Scan the data below for the string "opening". Show every line where it turns up.

§ Data for review:
++++++++

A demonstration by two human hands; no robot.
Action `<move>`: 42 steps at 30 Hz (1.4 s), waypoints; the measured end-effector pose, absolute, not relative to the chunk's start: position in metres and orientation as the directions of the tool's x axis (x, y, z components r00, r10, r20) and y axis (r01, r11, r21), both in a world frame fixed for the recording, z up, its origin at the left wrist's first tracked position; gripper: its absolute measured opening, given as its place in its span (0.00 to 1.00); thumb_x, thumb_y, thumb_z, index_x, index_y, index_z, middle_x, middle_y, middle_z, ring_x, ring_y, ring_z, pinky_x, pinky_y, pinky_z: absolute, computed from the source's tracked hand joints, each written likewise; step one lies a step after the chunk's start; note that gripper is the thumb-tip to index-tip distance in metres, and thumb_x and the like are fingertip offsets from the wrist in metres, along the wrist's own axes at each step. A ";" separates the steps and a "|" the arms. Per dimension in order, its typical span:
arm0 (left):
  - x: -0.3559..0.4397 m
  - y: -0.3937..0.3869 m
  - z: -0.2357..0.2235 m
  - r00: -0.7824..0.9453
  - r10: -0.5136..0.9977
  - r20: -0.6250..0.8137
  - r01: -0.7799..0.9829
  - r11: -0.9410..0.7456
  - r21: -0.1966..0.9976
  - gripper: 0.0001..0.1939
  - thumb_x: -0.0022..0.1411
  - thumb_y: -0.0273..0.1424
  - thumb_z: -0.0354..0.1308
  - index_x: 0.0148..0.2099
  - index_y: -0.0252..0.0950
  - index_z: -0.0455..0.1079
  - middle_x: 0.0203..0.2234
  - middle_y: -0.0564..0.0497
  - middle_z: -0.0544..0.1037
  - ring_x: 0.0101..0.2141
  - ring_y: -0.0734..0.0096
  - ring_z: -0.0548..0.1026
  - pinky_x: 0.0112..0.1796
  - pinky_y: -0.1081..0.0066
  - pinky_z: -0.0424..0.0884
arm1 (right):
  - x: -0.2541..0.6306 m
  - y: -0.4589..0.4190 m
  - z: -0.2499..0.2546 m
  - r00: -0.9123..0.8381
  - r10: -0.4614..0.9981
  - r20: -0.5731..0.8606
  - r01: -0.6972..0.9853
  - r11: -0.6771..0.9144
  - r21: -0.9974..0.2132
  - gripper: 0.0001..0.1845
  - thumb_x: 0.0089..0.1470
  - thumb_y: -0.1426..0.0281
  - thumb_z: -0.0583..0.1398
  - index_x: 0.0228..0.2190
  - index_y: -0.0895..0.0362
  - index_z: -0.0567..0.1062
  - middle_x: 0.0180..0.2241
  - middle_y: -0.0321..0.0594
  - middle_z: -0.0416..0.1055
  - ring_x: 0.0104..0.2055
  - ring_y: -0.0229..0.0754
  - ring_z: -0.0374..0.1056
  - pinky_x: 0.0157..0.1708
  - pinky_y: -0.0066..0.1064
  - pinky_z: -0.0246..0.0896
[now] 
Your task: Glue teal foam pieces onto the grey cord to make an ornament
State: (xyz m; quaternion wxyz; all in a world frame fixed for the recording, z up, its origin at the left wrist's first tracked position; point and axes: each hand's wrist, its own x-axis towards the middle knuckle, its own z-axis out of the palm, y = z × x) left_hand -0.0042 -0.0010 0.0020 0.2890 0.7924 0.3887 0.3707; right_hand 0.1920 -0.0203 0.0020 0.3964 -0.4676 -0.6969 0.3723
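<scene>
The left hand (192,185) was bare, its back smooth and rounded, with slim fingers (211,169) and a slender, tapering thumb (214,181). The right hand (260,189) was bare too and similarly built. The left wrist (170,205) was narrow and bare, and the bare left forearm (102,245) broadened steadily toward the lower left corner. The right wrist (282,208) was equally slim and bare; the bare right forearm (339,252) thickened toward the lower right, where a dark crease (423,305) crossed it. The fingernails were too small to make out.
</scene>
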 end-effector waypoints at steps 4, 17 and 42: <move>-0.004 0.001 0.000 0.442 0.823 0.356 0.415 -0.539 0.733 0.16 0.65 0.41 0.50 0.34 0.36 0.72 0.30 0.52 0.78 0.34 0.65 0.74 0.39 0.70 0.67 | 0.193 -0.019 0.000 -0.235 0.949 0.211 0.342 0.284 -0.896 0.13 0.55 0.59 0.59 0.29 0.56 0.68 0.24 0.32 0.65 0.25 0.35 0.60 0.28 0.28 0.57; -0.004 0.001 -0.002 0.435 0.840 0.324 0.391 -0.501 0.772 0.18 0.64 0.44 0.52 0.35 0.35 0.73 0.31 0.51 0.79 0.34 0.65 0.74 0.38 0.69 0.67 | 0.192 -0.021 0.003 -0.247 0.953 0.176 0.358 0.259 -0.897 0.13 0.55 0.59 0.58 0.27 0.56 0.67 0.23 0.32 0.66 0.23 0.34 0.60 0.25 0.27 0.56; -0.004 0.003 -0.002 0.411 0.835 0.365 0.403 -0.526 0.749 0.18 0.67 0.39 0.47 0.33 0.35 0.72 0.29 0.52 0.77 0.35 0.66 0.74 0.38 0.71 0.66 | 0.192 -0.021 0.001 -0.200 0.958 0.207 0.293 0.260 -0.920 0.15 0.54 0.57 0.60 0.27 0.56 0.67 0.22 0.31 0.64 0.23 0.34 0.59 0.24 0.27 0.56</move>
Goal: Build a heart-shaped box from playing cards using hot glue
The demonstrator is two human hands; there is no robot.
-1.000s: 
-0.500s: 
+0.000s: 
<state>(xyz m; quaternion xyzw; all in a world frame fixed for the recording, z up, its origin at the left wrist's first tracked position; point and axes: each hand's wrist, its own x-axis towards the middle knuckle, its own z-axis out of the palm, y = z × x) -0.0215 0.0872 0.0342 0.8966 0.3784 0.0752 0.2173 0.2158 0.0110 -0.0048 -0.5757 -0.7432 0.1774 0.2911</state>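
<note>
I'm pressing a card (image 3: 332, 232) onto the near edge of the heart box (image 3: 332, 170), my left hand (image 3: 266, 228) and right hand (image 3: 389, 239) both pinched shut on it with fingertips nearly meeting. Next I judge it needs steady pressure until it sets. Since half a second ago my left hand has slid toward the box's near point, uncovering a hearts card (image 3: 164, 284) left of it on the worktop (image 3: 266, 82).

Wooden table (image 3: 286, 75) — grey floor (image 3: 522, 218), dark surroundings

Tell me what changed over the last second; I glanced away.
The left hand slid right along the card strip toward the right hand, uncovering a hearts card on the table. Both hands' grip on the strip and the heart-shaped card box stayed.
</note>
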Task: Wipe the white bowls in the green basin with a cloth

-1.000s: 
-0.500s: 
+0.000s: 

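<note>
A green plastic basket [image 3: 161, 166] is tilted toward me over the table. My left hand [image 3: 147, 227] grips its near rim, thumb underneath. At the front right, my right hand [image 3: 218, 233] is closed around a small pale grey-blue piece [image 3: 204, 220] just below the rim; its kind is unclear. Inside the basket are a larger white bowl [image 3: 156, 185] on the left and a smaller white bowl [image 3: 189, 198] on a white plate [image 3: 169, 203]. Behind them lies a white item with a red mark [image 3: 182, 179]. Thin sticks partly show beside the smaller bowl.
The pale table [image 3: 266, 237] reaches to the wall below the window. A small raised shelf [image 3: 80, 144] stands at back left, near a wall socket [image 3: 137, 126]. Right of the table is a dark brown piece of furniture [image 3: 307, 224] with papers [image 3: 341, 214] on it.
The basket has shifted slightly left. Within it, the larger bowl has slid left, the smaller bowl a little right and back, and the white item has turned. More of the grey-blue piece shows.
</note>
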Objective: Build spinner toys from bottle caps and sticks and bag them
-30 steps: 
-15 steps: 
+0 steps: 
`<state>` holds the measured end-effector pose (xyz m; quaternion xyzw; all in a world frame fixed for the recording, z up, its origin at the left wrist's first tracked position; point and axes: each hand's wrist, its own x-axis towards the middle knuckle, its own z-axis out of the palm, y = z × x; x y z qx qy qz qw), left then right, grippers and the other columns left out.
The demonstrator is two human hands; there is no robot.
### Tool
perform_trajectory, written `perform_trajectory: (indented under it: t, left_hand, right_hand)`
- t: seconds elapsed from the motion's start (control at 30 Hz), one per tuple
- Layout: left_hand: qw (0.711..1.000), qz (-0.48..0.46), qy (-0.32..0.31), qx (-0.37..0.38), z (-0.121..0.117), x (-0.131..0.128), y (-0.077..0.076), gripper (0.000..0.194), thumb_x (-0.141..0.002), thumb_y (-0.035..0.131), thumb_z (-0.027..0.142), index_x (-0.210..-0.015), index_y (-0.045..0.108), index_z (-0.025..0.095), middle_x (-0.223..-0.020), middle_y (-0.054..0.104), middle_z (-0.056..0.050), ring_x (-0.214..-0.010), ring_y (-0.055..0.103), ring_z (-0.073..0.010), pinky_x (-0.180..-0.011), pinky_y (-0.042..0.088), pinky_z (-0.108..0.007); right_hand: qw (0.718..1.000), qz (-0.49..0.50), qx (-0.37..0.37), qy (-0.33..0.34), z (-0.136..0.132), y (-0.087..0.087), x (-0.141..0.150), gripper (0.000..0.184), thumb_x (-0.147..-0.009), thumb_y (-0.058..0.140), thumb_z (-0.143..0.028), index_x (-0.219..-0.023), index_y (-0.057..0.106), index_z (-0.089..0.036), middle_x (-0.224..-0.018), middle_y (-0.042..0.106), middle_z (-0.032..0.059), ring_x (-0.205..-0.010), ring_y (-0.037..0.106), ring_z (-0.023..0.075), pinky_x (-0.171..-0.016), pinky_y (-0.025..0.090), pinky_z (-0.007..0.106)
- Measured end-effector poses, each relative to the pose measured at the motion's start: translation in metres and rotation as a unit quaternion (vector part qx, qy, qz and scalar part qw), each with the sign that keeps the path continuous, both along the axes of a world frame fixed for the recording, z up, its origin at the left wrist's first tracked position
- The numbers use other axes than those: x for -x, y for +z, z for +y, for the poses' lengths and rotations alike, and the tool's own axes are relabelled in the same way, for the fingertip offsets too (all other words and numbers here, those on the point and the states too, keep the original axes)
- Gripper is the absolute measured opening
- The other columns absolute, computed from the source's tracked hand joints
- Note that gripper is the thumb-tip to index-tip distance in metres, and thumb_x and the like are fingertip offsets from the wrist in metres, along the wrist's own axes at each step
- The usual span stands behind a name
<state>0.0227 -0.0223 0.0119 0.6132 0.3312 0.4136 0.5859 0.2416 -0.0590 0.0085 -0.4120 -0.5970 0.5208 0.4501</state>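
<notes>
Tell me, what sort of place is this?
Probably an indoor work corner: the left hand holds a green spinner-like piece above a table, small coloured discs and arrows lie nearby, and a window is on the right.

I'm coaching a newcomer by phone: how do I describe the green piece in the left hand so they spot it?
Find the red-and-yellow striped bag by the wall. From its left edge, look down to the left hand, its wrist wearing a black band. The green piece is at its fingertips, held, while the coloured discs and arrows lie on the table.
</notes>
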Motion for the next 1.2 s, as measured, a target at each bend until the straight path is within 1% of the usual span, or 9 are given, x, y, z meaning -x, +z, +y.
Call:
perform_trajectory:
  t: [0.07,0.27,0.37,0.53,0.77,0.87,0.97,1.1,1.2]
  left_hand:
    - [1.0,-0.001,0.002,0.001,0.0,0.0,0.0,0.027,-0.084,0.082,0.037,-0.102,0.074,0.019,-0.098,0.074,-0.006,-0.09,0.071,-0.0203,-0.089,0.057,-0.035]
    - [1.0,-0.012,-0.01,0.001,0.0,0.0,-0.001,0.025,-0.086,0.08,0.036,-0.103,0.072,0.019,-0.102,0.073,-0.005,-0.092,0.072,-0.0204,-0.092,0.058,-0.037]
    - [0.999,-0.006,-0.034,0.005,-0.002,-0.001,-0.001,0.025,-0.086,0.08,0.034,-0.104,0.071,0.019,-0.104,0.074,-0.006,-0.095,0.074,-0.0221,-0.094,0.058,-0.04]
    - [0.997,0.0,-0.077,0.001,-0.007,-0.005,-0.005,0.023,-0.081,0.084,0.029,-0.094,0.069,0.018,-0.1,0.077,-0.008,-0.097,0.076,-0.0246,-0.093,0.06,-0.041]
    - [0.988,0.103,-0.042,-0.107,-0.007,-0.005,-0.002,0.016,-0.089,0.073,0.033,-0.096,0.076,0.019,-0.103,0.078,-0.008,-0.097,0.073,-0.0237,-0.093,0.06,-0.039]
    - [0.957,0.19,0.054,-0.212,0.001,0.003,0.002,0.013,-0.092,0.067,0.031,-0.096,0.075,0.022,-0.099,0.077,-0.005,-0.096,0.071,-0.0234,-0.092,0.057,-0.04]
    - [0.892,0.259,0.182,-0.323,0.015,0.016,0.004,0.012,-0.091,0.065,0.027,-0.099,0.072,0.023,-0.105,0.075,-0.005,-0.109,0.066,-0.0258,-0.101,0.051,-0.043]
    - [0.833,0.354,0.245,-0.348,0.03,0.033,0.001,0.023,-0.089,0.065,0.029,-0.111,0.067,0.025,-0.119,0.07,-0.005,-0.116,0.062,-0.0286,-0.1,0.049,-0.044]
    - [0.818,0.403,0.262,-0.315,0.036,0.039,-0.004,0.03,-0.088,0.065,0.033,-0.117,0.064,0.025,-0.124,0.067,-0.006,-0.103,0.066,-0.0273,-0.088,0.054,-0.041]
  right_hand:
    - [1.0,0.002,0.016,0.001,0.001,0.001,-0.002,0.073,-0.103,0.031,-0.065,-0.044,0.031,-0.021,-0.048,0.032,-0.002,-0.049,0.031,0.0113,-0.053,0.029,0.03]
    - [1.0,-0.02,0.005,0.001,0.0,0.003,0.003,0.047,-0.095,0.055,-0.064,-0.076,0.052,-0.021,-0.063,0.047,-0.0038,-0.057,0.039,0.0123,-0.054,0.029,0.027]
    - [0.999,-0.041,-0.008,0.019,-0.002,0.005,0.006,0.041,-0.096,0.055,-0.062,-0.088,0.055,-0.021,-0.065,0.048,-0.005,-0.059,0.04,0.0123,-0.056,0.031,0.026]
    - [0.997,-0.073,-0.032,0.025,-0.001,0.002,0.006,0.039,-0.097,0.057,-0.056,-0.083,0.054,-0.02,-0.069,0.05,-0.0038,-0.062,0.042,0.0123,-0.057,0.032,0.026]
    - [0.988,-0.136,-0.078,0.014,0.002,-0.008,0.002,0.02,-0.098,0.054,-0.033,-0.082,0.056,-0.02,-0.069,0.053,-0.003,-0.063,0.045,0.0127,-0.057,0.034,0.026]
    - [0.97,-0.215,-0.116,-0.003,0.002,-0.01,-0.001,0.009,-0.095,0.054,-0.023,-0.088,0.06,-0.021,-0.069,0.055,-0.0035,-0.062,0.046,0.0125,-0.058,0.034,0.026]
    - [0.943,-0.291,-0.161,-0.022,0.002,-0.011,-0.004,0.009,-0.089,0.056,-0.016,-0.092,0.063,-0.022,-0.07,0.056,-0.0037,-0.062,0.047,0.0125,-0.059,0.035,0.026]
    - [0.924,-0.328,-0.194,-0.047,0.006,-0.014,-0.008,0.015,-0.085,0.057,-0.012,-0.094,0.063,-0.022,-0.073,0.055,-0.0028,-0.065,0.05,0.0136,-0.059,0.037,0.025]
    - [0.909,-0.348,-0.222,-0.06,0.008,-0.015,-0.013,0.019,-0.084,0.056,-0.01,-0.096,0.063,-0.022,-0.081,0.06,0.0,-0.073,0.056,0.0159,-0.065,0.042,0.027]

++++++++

§ Exercise response:
Action `<move>`: 42 steps at 30 Hz (1.4 s), waypoints; the measured end-effector pose, absolute, not relative to the chunk's start: position in metres and orientation as the directions of the tool's x axis (x, y, z components r00, r10, r20) and y axis (r01, r11, r21), both in a world frame fixed for the recording, z up, its origin at the left wrist's first tracked position; gripper: its absolute measured opening, given as its place in its span (0.00 to 1.00); thumb_x, thumb_y, thumb_z, index_x, index_y, index_z, middle_x, middle_y, middle_z, ring_x, ring_y, ring_z, pinky_x, pinky_y, pinky_z: absolute, computed from the source's tracked hand joints, each written likewise; step one lies a step after the chunk's start; note that gripper is the thumb-tip to index-tip distance in metres, and thumb_x and the like are fingertip offsets from the wrist in metres, along the wrist's own axes at each step. A ";" separates the steps and a "|" the arms. Per dimension in order, its typical span:
- Gripper is the absolute measured opening

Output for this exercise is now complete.